**Try it:**
What follows is a listing; restate all of it word for word.

▼

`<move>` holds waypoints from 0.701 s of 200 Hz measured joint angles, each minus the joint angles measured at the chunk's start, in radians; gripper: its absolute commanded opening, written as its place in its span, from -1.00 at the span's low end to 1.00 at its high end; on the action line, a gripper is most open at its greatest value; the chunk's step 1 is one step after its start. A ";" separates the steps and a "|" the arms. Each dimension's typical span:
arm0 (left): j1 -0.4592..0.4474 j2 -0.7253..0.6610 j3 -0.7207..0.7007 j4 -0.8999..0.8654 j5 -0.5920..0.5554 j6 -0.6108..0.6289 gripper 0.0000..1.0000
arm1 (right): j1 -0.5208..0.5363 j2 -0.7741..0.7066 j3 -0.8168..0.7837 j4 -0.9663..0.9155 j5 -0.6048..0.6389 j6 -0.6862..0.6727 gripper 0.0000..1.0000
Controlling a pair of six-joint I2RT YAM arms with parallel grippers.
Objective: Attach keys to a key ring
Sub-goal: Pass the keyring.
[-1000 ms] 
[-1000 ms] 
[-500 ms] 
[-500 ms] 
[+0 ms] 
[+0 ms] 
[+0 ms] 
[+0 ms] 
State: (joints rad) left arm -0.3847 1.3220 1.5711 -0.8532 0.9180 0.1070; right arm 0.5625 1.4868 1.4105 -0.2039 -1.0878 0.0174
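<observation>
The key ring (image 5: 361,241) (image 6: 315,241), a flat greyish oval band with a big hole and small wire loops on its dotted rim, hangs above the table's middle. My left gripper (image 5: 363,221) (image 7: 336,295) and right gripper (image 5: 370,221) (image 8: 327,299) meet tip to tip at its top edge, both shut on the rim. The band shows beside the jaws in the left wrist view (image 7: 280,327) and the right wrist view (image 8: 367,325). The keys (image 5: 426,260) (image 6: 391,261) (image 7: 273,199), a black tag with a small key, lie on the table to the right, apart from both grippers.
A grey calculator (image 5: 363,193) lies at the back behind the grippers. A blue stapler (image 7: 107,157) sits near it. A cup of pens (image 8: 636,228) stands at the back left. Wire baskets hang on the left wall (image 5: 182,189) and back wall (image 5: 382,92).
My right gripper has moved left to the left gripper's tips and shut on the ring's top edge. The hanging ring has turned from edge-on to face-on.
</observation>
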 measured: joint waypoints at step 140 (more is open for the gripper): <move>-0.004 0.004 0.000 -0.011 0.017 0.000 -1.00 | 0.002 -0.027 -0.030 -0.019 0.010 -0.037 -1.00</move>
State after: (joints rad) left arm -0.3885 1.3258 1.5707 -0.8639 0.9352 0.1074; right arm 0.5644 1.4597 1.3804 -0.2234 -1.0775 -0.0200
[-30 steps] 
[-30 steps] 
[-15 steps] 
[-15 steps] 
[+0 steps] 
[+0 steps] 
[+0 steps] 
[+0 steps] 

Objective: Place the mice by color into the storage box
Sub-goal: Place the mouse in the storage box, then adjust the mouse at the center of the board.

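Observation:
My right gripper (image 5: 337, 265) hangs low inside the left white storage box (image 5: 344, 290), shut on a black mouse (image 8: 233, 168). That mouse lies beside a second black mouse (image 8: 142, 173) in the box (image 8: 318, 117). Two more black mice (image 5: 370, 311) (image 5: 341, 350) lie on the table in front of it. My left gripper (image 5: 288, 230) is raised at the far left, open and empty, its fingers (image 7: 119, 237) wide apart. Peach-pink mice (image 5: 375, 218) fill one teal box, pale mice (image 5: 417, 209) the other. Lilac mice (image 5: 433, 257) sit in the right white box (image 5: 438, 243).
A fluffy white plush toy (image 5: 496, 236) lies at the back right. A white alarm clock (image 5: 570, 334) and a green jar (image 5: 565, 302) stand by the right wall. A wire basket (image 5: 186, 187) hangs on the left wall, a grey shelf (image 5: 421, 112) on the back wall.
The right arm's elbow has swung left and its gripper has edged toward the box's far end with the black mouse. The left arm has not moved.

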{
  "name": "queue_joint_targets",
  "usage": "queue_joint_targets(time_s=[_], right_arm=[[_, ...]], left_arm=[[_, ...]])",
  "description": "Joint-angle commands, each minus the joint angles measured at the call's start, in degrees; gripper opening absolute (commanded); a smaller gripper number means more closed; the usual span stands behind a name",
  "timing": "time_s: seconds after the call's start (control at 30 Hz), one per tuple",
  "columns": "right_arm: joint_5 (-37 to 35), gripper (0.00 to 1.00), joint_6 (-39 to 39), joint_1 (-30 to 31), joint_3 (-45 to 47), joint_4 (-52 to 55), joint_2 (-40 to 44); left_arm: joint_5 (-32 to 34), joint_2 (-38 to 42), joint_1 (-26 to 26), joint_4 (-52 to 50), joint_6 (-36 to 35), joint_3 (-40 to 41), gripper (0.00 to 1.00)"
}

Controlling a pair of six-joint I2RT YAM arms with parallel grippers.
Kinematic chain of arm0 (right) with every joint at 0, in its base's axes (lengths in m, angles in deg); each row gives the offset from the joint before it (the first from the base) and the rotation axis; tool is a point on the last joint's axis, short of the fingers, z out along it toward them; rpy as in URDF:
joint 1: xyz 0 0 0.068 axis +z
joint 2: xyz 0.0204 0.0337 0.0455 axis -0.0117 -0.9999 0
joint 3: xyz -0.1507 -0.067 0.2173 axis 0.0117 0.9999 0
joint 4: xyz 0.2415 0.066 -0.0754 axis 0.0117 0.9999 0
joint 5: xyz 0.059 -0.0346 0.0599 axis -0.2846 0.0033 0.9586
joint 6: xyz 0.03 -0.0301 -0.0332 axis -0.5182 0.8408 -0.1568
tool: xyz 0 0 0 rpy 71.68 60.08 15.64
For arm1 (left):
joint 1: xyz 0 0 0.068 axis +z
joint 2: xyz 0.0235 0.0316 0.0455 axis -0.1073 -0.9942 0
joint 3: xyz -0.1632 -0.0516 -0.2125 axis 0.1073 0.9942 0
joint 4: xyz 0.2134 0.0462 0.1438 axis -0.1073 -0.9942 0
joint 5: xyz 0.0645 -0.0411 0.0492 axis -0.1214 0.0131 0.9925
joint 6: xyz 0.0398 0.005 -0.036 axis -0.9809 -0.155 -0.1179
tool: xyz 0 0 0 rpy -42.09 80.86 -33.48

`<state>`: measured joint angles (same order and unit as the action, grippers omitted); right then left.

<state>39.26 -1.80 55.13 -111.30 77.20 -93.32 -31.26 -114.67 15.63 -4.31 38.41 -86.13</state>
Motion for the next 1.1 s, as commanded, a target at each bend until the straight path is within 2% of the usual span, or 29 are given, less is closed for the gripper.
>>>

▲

**Result:**
`<move>` holds waypoints from 0.701 s of 200 Hz measured joint angles, each minus the joint angles measured at the chunk's start, in radians; gripper: its absolute commanded opening, written as its place in its span, from -1.00 at the span's low end to 1.00 at its high end; on the action line, a gripper is most open at its greatest value; the chunk's step 1 is one step after its start. A ";" separates the steps and a "|" the arms. Each dimension's typical span:
arm0 (left): j1 -0.4592..0.4474 j2 -0.7253..0.6610 j3 -0.7207..0.7007 j4 -0.8999..0.8654 j5 -0.5920..0.5554 j6 -0.6108..0.6289 gripper 0.0000..1.0000
arm1 (right): j1 -0.5208..0.5363 j2 -0.7741..0.7066 j3 -0.8168..0.7837 j4 -0.9663..0.9155 j5 -0.6048..0.6389 j6 -0.6862..0.6727 gripper 0.0000..1.0000
Controlling a pair of six-joint I2RT YAM arms with parallel grippers.
Objective: Attach keys to a key ring
Sub-goal: Pass the keyring.
[-1000 ms] 
[-1000 ms] 
[-500 ms] 
[-500 ms] 
[+0 ms] 
[+0 ms] 
[+0 ms] 
[+0 ms] 
State: (joints rad) left arm -0.3847 1.3220 1.5711 -0.8532 0.9180 0.1070; right arm 0.5625 1.4868 1.4105 -0.2039 -1.0878 0.0174
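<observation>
The key ring (image 5: 361,241) (image 6: 315,241), a flat greyish oval band with a big hole and small wire loops on its dotted rim, hangs above the table's middle. My left gripper (image 5: 363,221) (image 7: 336,295) and right gripper (image 5: 370,221) (image 8: 327,299) meet tip to tip at its top edge, both shut on the rim. The band shows beside the jaws in the left wrist view (image 7: 280,327) and the right wrist view (image 8: 367,325). The keys (image 5: 426,260) (image 6: 391,261) (image 7: 273,199), a black tag with a small key, lie on the table to the right, apart from both grippers.
A grey calculator (image 5: 363,193) lies at the back behind the grippers. A blue stapler (image 7: 107,157) sits near it. A cup of pens (image 8: 636,228) stands at the back left. Wire baskets hang on the left wall (image 5: 182,189) and back wall (image 5: 382,92).
My right gripper has moved left to the left gripper's tips and shut on the ring's top edge. The hanging ring has turned from edge-on to face-on.
</observation>
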 measured: joint waypoints at step 140 (more is open for the gripper): <move>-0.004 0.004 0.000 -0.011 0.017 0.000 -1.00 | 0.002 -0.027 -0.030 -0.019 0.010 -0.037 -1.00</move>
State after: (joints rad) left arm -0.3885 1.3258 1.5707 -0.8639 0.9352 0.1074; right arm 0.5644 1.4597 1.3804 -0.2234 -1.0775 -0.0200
[-30 steps] 
[-30 steps] 
[-15 steps] 
[-15 steps] 
[+0 steps] 
[+0 steps] 
[+0 steps] 
[+0 steps] 

Objective: Place the mice by color into the storage box
Sub-goal: Place the mouse in the storage box, then adjust the mouse at the center of the board.

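Observation:
My right gripper (image 5: 337, 265) hangs low inside the left white storage box (image 5: 344, 290), shut on a black mouse (image 8: 233, 168). That mouse lies beside a second black mouse (image 8: 142, 173) in the box (image 8: 318, 117). Two more black mice (image 5: 370, 311) (image 5: 341, 350) lie on the table in front of it. My left gripper (image 5: 288, 230) is raised at the far left, open and empty, its fingers (image 7: 119, 237) wide apart. Peach-pink mice (image 5: 375, 218) fill one teal box, pale mice (image 5: 417, 209) the other. Lilac mice (image 5: 433, 257) sit in the right white box (image 5: 438, 243).
A fluffy white plush toy (image 5: 496, 236) lies at the back right. A white alarm clock (image 5: 570, 334) and a green jar (image 5: 565, 302) stand by the right wall. A wire basket (image 5: 186, 187) hangs on the left wall, a grey shelf (image 5: 421, 112) on the back wall.
The right arm's elbow has swung left and its gripper has edged toward the box's far end with the black mouse. The left arm has not moved.
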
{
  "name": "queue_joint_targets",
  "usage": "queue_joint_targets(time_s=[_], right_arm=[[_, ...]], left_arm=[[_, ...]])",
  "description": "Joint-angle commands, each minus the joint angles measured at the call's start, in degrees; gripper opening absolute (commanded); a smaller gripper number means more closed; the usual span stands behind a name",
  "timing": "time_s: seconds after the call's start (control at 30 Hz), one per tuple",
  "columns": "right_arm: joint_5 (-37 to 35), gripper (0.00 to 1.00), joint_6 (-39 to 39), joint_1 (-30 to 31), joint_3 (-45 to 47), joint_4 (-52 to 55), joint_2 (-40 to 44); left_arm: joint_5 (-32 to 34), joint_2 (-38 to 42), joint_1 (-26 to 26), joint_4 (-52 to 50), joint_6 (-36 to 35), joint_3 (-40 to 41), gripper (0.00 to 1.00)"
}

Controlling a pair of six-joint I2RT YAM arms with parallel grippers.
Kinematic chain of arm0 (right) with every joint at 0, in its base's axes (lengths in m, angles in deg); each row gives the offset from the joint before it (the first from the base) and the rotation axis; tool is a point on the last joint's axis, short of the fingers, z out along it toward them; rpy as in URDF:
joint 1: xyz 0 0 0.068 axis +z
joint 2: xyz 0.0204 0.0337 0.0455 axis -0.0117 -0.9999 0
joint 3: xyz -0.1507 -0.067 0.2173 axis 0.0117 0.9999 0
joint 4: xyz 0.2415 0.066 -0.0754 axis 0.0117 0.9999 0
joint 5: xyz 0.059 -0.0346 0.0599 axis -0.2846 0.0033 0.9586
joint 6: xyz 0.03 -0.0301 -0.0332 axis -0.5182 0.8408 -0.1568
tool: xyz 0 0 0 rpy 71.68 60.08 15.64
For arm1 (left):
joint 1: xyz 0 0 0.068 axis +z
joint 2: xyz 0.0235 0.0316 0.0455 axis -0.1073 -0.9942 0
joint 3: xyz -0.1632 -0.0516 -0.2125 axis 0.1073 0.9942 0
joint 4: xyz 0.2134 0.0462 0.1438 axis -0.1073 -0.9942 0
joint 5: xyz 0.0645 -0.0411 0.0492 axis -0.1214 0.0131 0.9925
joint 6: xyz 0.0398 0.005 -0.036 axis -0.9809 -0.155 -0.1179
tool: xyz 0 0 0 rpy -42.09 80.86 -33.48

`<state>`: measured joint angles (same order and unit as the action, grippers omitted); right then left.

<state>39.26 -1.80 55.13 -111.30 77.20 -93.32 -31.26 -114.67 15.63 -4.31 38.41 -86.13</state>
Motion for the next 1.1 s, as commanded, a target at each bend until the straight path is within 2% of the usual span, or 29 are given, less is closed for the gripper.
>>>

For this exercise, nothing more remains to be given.